EXERCISE INSTRUCTIONS - Could you print the data that follows exactly as given?
:::
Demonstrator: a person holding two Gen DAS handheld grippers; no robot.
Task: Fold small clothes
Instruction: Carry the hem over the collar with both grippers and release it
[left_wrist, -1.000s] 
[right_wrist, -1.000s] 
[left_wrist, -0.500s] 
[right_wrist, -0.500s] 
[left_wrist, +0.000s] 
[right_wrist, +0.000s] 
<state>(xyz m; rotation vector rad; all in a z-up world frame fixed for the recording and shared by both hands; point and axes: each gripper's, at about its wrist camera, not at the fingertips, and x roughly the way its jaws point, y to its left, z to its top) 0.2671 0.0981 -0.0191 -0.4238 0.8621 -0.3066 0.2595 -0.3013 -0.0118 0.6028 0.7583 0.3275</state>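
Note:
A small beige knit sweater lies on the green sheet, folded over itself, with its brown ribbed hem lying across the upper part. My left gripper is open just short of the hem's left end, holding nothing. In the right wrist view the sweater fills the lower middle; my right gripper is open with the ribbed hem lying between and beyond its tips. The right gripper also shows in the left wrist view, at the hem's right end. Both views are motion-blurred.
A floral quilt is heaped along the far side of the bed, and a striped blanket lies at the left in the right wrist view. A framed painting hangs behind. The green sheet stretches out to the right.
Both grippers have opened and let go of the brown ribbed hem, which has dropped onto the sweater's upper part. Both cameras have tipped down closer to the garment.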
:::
ANSWER TO THE EXERCISE -
Demonstrator: a person holding two Gen DAS handheld grippers; no robot.
Task: Fold small clothes
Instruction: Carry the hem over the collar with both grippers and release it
[left_wrist, -1.000s] 
[right_wrist, -1.000s] 
[left_wrist, -0.500s] 
[right_wrist, -0.500s] 
[left_wrist, +0.000s] 
[right_wrist, +0.000s] 
<state>(xyz m; rotation vector rad; all in a z-up world frame fixed for the recording and shared by both hands; point and axes: each gripper's, at about its wrist camera, not at the fingertips, and x roughly the way its jaws point, y to its left, z to its top) 0.2671 0.0981 -0.0191 -0.4238 0.8621 -0.3066 0.2595 -0.3013 -0.0118 0.6028 0.7583 0.3275</state>
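Note:
A small beige knit sweater lies on the green sheet, folded over itself, with its brown ribbed hem lying across the upper part. My left gripper is open just short of the hem's left end, holding nothing. In the right wrist view the sweater fills the lower middle; my right gripper is open with the ribbed hem lying between and beyond its tips. The right gripper also shows in the left wrist view, at the hem's right end. Both views are motion-blurred.
A floral quilt is heaped along the far side of the bed, and a striped blanket lies at the left in the right wrist view. A framed painting hangs behind. The green sheet stretches out to the right.
Both grippers have opened and let go of the brown ribbed hem, which has dropped onto the sweater's upper part. Both cameras have tipped down closer to the garment.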

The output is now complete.